Exercise details ▸
In the data below, find the line that contains "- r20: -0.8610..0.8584" and the line that contains "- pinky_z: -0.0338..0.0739". Copy both, plus every line between them, exactly.
Listed records Start Marker
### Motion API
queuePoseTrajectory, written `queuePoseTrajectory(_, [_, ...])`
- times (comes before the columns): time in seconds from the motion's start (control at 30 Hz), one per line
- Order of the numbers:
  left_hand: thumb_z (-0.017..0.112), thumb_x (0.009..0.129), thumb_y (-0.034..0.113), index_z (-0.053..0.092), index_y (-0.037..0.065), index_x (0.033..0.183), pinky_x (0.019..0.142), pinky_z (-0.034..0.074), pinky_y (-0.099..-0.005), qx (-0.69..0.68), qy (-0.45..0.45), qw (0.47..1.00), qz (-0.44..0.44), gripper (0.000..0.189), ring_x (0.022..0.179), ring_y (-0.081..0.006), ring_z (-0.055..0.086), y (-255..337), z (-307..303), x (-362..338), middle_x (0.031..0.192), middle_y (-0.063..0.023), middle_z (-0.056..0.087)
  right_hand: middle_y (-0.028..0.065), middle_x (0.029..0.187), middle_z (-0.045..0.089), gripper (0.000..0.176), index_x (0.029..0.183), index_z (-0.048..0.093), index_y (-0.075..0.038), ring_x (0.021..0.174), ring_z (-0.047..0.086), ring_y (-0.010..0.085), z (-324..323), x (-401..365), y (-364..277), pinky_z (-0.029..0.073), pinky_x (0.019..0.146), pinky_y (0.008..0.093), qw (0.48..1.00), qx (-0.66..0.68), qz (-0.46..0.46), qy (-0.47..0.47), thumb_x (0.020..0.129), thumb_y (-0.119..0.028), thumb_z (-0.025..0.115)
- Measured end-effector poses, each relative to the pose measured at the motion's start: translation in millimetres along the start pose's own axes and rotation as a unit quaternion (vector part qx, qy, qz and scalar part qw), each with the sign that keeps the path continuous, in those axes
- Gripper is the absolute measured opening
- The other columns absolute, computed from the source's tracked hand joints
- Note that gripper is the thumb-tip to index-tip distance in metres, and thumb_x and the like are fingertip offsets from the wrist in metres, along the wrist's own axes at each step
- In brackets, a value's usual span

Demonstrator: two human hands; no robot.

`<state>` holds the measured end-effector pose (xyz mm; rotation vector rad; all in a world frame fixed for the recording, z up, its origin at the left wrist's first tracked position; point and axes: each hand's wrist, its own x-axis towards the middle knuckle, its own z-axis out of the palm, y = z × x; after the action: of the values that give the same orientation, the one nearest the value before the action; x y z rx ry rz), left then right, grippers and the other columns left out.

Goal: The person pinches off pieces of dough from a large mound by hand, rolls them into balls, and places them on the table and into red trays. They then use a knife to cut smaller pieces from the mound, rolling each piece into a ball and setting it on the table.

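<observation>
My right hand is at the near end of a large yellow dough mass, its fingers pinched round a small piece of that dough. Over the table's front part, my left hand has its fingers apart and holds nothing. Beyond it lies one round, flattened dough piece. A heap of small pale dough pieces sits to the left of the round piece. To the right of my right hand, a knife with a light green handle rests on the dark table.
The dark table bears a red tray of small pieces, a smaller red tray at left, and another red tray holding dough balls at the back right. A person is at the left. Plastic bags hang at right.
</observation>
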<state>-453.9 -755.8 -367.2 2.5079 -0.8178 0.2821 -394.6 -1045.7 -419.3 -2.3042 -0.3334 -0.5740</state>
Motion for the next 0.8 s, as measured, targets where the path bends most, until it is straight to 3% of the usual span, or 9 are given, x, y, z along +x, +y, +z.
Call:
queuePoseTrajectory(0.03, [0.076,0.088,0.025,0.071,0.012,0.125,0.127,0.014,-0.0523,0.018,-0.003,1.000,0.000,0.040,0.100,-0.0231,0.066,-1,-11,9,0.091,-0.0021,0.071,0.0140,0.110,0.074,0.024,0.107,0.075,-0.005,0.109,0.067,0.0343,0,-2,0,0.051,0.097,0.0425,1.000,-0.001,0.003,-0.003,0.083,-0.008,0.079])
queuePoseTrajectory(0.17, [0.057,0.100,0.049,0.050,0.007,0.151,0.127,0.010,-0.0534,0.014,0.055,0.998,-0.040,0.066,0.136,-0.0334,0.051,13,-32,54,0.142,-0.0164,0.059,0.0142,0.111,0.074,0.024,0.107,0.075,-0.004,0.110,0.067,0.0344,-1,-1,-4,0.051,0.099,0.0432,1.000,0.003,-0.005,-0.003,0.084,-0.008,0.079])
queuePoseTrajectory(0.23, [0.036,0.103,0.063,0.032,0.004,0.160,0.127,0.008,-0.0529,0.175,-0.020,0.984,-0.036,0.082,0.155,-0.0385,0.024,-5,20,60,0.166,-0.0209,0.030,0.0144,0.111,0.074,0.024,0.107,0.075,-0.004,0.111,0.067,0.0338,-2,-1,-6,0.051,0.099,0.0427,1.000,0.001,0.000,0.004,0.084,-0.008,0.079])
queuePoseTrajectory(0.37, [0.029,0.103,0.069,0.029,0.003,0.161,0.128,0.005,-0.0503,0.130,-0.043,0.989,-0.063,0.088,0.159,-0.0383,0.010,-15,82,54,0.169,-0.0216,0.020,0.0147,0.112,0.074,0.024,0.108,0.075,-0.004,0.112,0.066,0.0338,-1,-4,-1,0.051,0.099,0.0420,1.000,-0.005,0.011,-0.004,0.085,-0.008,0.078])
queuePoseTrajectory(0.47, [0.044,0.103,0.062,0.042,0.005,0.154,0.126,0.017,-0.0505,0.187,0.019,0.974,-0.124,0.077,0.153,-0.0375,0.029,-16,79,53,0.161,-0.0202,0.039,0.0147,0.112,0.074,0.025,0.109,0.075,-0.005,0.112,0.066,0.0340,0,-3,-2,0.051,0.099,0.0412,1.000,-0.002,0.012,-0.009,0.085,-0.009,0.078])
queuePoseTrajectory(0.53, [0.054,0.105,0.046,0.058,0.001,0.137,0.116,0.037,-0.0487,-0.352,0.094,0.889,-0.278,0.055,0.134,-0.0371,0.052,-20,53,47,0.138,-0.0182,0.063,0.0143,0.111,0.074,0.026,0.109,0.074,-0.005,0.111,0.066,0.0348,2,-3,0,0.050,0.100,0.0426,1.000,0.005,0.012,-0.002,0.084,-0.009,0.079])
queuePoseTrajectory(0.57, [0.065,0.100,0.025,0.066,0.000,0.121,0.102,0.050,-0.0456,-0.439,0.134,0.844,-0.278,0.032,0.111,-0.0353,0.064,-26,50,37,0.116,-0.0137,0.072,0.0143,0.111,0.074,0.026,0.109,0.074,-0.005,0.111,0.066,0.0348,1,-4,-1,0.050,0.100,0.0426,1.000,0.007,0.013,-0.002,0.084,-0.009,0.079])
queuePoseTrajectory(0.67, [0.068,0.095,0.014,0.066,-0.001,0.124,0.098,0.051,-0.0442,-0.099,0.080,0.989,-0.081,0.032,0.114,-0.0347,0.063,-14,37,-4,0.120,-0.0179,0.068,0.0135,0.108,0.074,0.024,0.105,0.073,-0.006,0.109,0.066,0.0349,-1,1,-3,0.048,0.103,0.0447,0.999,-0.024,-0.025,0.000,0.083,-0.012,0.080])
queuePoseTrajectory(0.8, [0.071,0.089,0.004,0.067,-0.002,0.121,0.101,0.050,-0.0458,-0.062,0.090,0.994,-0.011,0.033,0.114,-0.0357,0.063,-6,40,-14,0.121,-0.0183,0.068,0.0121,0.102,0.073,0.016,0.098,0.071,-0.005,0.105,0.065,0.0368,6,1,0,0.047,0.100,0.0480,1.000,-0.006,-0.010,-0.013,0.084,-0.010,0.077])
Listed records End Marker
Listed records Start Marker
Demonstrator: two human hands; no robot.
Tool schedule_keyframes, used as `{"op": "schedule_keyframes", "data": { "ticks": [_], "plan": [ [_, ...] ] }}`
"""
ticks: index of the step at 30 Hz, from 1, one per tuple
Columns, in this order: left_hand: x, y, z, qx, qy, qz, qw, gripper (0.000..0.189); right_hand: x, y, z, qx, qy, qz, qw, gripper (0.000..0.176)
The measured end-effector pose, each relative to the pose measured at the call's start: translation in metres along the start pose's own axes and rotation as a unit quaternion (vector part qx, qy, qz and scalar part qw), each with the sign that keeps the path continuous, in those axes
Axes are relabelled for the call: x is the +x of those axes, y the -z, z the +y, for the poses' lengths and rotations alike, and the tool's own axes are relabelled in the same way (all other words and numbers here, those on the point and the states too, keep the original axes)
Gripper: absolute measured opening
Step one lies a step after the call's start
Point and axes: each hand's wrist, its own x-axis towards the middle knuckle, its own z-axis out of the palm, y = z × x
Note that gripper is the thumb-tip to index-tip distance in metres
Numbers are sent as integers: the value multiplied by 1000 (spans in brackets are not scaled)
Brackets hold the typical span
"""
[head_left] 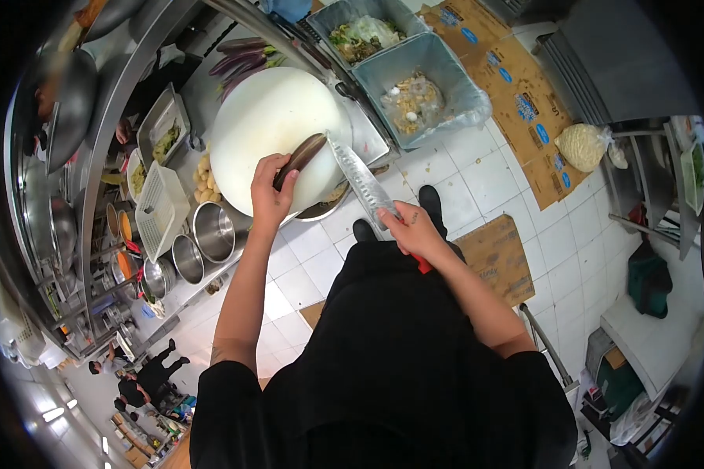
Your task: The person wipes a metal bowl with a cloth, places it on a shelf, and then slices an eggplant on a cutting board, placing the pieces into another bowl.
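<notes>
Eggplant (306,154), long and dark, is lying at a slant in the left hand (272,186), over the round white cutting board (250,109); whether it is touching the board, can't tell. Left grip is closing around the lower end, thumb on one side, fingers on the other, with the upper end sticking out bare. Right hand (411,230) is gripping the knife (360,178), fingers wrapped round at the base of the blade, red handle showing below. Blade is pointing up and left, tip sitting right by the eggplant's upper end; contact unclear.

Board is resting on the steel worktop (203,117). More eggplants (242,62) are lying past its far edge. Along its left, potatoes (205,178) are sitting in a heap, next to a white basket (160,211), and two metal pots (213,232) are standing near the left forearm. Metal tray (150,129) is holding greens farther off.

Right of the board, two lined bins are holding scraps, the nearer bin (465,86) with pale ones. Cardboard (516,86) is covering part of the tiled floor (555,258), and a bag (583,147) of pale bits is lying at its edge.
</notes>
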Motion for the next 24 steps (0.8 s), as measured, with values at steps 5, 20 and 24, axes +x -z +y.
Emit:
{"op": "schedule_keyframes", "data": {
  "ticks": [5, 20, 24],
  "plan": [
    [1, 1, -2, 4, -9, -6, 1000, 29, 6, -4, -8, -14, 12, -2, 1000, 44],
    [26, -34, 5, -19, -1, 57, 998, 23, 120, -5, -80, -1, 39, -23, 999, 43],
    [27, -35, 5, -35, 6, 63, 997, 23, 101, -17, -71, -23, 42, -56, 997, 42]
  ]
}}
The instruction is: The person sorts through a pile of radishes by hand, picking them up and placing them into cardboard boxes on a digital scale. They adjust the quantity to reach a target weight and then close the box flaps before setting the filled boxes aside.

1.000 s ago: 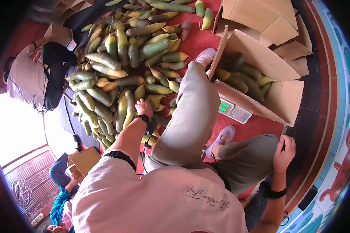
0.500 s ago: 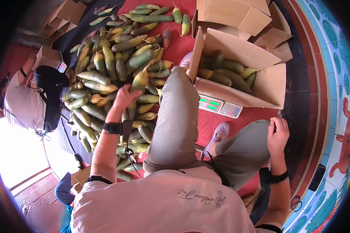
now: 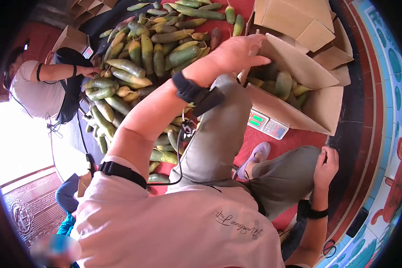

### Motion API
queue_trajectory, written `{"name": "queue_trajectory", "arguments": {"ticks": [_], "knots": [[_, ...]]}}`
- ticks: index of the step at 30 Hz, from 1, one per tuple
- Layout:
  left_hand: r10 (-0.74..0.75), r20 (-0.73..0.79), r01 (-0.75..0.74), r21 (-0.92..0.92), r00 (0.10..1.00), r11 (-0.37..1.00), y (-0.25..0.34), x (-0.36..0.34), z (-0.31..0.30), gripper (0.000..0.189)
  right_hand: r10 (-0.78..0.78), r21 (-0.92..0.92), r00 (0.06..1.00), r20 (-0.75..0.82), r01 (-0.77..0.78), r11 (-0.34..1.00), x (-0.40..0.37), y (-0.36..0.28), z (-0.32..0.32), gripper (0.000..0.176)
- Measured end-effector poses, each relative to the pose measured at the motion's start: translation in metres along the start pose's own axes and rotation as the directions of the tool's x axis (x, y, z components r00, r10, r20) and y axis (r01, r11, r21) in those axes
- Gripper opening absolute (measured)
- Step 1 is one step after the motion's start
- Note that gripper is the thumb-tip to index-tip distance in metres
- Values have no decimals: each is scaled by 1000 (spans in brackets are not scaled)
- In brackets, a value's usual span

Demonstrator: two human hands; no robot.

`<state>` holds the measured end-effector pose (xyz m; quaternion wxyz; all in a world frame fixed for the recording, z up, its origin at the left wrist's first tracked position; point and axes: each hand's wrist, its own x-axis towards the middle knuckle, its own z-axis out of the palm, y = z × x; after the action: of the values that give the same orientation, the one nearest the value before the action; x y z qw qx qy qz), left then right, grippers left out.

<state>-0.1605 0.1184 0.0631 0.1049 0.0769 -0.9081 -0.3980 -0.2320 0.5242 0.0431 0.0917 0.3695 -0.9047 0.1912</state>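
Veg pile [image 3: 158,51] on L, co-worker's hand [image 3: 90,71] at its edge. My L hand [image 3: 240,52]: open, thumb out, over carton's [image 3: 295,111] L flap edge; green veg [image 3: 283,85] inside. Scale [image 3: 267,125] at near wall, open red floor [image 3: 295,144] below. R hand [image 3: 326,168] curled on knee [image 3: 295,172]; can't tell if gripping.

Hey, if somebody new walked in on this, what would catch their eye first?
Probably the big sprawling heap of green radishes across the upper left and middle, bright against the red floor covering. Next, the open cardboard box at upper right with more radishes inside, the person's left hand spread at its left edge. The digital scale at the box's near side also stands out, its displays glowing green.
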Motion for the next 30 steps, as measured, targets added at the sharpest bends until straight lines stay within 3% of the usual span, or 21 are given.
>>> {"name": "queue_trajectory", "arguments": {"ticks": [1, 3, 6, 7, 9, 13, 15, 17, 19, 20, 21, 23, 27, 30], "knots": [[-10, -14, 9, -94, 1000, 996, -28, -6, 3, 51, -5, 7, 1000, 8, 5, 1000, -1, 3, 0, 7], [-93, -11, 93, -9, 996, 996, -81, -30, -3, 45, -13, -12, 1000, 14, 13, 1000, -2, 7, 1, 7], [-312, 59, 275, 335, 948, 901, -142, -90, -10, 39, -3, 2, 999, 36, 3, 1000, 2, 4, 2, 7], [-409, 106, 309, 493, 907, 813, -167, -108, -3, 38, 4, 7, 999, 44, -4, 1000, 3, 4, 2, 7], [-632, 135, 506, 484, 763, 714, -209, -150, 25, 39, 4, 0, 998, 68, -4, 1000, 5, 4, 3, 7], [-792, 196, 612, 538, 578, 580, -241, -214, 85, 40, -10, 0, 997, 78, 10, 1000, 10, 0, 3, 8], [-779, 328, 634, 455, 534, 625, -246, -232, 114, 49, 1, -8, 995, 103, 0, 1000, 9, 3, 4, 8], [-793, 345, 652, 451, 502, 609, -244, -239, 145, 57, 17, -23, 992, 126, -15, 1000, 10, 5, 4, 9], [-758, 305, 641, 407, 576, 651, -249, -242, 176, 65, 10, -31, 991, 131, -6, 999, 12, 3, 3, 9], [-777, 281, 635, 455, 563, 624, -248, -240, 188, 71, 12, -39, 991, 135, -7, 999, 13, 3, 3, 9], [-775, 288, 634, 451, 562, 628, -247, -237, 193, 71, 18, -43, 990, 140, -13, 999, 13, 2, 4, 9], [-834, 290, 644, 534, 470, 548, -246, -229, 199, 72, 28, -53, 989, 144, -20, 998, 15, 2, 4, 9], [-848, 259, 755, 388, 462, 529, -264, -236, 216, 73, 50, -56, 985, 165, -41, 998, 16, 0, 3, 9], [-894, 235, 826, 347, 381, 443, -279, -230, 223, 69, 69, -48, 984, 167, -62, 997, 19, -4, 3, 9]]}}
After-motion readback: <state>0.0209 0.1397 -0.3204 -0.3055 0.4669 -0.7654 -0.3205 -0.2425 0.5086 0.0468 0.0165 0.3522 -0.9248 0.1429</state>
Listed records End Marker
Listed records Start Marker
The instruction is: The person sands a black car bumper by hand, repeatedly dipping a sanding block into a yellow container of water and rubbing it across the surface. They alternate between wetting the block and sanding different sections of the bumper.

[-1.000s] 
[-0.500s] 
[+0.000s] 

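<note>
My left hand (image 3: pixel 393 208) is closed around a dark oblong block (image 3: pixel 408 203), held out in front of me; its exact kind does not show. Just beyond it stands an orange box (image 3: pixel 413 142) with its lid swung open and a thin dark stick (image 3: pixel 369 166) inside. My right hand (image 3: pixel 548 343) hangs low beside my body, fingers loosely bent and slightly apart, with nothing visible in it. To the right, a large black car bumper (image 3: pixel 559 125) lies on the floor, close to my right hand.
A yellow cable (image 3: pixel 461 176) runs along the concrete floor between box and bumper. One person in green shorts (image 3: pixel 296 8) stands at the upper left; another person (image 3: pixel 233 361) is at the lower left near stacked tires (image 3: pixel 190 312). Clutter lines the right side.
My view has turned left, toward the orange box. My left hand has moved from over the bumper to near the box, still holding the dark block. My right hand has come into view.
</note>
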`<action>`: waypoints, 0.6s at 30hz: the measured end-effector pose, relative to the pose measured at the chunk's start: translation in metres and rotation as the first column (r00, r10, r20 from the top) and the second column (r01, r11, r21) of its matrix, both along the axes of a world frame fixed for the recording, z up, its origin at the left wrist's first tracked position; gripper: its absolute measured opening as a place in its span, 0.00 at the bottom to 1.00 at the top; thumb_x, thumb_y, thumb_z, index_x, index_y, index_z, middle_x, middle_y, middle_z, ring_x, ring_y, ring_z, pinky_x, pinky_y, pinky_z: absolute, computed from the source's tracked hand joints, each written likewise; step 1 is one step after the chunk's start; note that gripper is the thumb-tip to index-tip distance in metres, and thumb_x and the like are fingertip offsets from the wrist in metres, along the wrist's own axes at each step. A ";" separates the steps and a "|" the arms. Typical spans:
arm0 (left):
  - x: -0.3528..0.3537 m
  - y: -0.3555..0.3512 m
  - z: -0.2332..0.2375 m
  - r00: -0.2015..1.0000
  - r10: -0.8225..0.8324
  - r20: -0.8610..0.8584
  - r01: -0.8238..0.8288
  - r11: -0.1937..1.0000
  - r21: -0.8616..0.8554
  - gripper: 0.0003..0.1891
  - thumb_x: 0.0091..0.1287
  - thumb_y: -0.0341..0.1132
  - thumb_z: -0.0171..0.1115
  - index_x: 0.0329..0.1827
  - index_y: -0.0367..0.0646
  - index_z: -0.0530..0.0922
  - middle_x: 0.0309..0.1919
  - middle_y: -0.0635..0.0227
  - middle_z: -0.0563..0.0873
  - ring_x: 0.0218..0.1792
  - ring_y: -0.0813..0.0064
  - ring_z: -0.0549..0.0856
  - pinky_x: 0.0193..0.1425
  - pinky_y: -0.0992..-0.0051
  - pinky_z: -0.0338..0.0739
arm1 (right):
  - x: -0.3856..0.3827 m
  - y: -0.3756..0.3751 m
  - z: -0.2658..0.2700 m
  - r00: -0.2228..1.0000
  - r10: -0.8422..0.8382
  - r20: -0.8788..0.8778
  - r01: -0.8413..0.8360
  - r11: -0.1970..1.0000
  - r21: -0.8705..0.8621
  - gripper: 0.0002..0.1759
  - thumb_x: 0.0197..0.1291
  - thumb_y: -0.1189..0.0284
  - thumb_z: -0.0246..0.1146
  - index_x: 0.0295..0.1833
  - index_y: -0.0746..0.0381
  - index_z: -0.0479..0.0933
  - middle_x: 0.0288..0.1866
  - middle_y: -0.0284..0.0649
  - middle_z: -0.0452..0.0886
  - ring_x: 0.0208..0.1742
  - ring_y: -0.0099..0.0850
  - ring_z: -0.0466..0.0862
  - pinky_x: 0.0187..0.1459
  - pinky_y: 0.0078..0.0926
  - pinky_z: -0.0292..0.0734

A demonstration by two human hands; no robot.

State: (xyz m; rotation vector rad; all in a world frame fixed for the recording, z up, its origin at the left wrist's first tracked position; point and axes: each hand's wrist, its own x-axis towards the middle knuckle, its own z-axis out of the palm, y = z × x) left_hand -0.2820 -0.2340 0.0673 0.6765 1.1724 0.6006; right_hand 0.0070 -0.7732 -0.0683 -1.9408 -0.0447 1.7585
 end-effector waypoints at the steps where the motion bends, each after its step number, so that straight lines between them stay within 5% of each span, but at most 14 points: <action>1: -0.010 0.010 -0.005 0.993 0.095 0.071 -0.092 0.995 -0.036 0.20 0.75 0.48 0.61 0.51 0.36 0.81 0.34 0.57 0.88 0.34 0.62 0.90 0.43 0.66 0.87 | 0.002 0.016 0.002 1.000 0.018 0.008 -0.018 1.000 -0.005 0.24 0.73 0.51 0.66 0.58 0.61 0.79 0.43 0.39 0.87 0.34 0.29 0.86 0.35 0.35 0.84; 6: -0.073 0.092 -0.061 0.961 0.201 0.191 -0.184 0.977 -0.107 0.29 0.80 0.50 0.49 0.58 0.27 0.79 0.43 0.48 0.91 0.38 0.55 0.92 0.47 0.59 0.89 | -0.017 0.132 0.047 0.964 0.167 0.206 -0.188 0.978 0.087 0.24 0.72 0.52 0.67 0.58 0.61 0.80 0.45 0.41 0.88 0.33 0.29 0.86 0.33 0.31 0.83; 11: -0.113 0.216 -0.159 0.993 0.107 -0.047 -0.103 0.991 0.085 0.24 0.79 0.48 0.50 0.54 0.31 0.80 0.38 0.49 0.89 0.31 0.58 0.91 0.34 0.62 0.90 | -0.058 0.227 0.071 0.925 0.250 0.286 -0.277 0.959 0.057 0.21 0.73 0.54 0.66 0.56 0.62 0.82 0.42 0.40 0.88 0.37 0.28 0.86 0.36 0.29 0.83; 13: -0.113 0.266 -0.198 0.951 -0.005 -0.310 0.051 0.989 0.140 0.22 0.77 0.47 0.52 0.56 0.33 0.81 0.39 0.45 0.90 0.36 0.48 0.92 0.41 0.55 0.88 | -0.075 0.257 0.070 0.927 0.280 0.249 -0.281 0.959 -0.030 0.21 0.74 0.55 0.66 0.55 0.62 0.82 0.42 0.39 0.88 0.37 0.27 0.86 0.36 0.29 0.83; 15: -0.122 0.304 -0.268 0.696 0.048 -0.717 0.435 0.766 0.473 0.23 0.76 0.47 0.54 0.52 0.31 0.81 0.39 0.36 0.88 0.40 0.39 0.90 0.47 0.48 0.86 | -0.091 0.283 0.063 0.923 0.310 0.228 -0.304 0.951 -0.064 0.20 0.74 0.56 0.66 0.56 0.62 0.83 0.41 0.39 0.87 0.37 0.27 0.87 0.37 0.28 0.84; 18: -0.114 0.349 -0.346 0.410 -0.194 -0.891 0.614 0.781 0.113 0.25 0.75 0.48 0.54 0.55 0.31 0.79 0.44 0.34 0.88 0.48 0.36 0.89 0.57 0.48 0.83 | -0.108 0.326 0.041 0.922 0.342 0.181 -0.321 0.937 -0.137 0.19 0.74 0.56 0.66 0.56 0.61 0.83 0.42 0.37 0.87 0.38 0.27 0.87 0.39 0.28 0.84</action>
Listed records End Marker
Problem solution ▸
  - r20: -0.8610..0.8584
  - r01: -0.8238..0.8288
  - r11: -0.1937..1.0000
  - r21: -0.8616..0.8554
  - gripper: 0.0003..0.1891
  - thumb_x: 0.0091..0.1287
  - thumb_y: -0.0341..0.1132
  - thumb_z: -0.0171..0.1115
  - index_x: 0.0329..0.1827
  - index_y: -0.0367..0.0646
  - index_z: -0.0530..0.0922
  - middle_x: 0.0309..0.1919
  - middle_y: -0.0635..0.0227
  - middle_z: -0.0563..0.0873
  - ring_x: 0.0218..0.1792
  - ring_y: -0.0813..0.0064
  - ring_z: -0.0549..0.0856
  - pinky_x: 0.0193..0.1425
  - pinky_y: -0.0992..-0.0051
  - pinky_z: -0.0338..0.0739

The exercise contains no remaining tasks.